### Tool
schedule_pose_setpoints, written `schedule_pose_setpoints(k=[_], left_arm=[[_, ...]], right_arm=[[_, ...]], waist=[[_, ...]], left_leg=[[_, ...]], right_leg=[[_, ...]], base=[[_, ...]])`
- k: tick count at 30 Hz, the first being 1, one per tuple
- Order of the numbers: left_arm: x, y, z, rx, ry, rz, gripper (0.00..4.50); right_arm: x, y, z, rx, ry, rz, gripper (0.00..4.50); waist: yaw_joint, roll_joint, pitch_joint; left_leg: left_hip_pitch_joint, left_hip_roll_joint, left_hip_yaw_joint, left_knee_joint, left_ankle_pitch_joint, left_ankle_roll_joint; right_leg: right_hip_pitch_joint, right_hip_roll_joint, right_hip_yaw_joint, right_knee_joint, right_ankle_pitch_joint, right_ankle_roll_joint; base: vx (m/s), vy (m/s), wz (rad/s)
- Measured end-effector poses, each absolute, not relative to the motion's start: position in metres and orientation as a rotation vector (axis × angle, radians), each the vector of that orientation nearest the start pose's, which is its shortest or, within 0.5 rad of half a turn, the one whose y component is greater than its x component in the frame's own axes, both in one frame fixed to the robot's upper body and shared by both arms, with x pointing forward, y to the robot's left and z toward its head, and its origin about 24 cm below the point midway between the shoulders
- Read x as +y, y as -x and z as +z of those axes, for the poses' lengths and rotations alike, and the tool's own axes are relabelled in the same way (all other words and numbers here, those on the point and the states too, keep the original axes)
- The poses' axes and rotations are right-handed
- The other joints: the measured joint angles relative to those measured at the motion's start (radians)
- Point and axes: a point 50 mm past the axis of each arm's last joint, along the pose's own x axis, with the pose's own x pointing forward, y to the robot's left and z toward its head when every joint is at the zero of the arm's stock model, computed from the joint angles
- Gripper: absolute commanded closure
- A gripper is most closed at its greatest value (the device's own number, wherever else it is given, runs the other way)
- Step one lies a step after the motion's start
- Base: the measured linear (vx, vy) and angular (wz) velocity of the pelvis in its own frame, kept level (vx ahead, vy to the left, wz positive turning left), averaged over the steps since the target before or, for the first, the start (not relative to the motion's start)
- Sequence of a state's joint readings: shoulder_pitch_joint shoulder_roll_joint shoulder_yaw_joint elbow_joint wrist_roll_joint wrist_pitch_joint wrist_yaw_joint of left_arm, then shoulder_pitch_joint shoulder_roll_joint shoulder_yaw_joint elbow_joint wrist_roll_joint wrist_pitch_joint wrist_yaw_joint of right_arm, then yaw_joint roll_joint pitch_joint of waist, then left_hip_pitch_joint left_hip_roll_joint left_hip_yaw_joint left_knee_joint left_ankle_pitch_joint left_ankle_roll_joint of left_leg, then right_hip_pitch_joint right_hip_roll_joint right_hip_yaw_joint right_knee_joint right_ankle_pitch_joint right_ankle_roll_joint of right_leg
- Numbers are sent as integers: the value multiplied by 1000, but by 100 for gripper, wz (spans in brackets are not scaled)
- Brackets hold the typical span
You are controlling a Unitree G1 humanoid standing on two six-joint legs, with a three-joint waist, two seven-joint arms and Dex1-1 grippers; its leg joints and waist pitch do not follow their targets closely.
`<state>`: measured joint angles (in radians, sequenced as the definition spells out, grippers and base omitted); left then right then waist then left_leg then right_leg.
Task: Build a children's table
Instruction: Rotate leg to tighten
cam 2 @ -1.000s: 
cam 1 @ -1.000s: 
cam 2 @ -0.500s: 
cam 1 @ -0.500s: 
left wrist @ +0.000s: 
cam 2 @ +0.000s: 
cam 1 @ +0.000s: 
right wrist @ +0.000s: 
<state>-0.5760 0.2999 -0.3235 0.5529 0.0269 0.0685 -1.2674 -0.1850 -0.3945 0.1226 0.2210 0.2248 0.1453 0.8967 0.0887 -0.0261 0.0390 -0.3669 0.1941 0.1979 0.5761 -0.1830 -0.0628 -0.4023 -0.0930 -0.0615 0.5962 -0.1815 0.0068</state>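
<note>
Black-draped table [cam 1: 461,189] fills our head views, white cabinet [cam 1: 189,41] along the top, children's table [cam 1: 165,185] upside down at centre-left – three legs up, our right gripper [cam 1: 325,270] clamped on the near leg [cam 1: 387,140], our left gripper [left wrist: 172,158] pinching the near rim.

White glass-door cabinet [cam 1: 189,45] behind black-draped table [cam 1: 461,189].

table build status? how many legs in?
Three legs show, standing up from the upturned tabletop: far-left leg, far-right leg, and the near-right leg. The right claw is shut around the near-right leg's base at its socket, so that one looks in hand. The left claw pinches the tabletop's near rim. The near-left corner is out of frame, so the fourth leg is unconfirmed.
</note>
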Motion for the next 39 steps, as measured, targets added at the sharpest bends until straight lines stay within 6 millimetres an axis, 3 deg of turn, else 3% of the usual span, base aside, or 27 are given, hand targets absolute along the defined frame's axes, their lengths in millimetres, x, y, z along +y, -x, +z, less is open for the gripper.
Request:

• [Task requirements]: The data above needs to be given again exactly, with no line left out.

• [Output for this task]:
### Tool
schedule_pose_setpoints, written `schedule_pose_setpoints(k=[_], left_arm=[[_, ...]], right_arm=[[_, ...]], waist=[[_, ...]], left_leg=[[_, ...]], right_leg=[[_, ...]], base=[[_, ...]])`
- k: tick count at 30 Hz, the first being 1, one per tuple
- Order of the numbers: left_arm: x, y, z, rx, ry, rz, gripper (0.00..4.50); right_arm: x, y, z, rx, ry, rz, gripper (0.00..4.50); waist: yaw_joint, roll_joint, pitch_joint; left_leg: left_hip_pitch_joint, left_hip_roll_joint, left_hip_yaw_joint, left_knee_joint, left_ankle_pitch_joint, left_ankle_roll_joint; right_leg: right_hip_pitch_joint, right_hip_roll_joint, right_hip_yaw_joint, right_knee_joint, right_ankle_pitch_joint, right_ankle_roll_joint; base: vx (m/s), vy (m/s), wz (rad/s)
- Measured end-effector poses, each absolute, not relative to the motion's start: position in metres and orientation as a rotation vector (axis × angle, radians), each the vector of that orientation nearest the start pose's, which is its shortest or, within 0.5 rad of half a turn, the one whose y component is greater than its x component in the frame's own axes, both in one frame fixed to the robot's upper body and shared by both arms, with x pointing forward, y to the robot's left and z toward its head, and its origin about 24 cm below the point midway between the shoulders
- Read x as +y, y as -x and z as +z of those axes, for the poses' lengths and rotations alike, and the tool's own axes are relabelled in the same way (all other words and numbers here, those on the point and the states too, keep the original axes)
- The poses' axes and rotations are right-handed
- The other joints: the measured joint angles relative to those measured at the motion's start (radians)
- Point and axes: a point 50 mm past the axis of each arm's last joint, along the pose's own x axis, with the pose's own x pointing forward, y to the robot's left and z toward its head when every joint is at the zero of the arm's stock model, computed from the joint angles
- Gripper: absolute commanded closure
- A gripper is most closed at its greatest value (the device's own number, wherever else it is given, runs the other way)
- Step one lies a step after the motion's start
- Base: the measured linear (vx, vy) and angular (wz) velocity of the pelvis in its own frame, kept level (vx ahead, vy to the left, wz positive turning left), averaged over the steps since the target before or, for the first, the start (not relative to the motion's start)
- Sequence of a state's joint readings: shoulder_pitch_joint shoulder_roll_joint shoulder_yaw_joint elbow_joint wrist_roll_joint wrist_pitch_joint wrist_yaw_joint of left_arm, then shoulder_pitch_joint shoulder_roll_joint shoulder_yaw_joint elbow_joint wrist_roll_joint wrist_pitch_joint wrist_yaw_joint of right_arm, then yaw_joint roll_joint pitch_joint of waist, then left_hip_pitch_joint left_hip_roll_joint left_hip_yaw_joint left_knee_joint left_ankle_pitch_joint left_ankle_roll_joint of left_leg, then right_hip_pitch_joint right_hip_roll_joint right_hip_yaw_joint right_knee_joint right_ankle_pitch_joint right_ankle_roll_joint of right_leg
- Numbers are sent as integers: the value multiplied by 1000, but by 100 for gripper, wz (spans in brackets are not scaled)
- Brackets hold the typical span
You are controlling a Unitree G1 humanoid standing on two six-joint legs, with a three-joint waist, two seven-joint arms and Dex1-1 grippers; its leg joints and waist pitch do not follow their targets closely.
`<state>`: measured joint angles (in radians, sequenced as the definition spells out, grippers and base omitted); left then right then waist then left_leg then right_leg.
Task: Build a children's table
Instruction: Rotate leg to tighten
cam 2 @ -1.000s: 
cam 1 @ -1.000s: 
cam 2 @ -0.500s: 
cam 1 @ -0.500s: 
left wrist @ +0.000s: 
cam 2 @ +0.000s: 
cam 1 @ +0.000s: 
right wrist @ +0.000s: 
<state>-0.5760 0.2999 -0.3235 0.5529 0.0269 0.0685 -1.2674 -0.1850 -0.3945 0.1226 0.2210 0.2248 0.1453 0.8967 0.0887 -0.0261 0.0390 -0.3669 0.1941 0.1979 0.5761 -0.1830 -0.0628 -0.4023 -0.0930 -0.0615 0.5962 -0.1815 0.0068</state>
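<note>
Black-draped table [cam 1: 461,189] fills our head views, white cabinet [cam 1: 189,41] along the top, children's table [cam 1: 165,185] upside down at centre-left – three legs up, our right gripper [cam 1: 325,270] clamped on the near leg [cam 1: 387,140], our left gripper [left wrist: 172,158] pinching the near rim.

White glass-door cabinet [cam 1: 189,45] behind black-draped table [cam 1: 461,189].

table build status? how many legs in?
Three legs show, standing up from the upturned tabletop: far-left leg, far-right leg, and the near-right leg. The right claw is shut around the near-right leg's base at its socket, so that one looks in hand. The left claw pinches the tabletop's near rim. The near-left corner is out of frame, so the fourth leg is unconfirmed.
</note>
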Motion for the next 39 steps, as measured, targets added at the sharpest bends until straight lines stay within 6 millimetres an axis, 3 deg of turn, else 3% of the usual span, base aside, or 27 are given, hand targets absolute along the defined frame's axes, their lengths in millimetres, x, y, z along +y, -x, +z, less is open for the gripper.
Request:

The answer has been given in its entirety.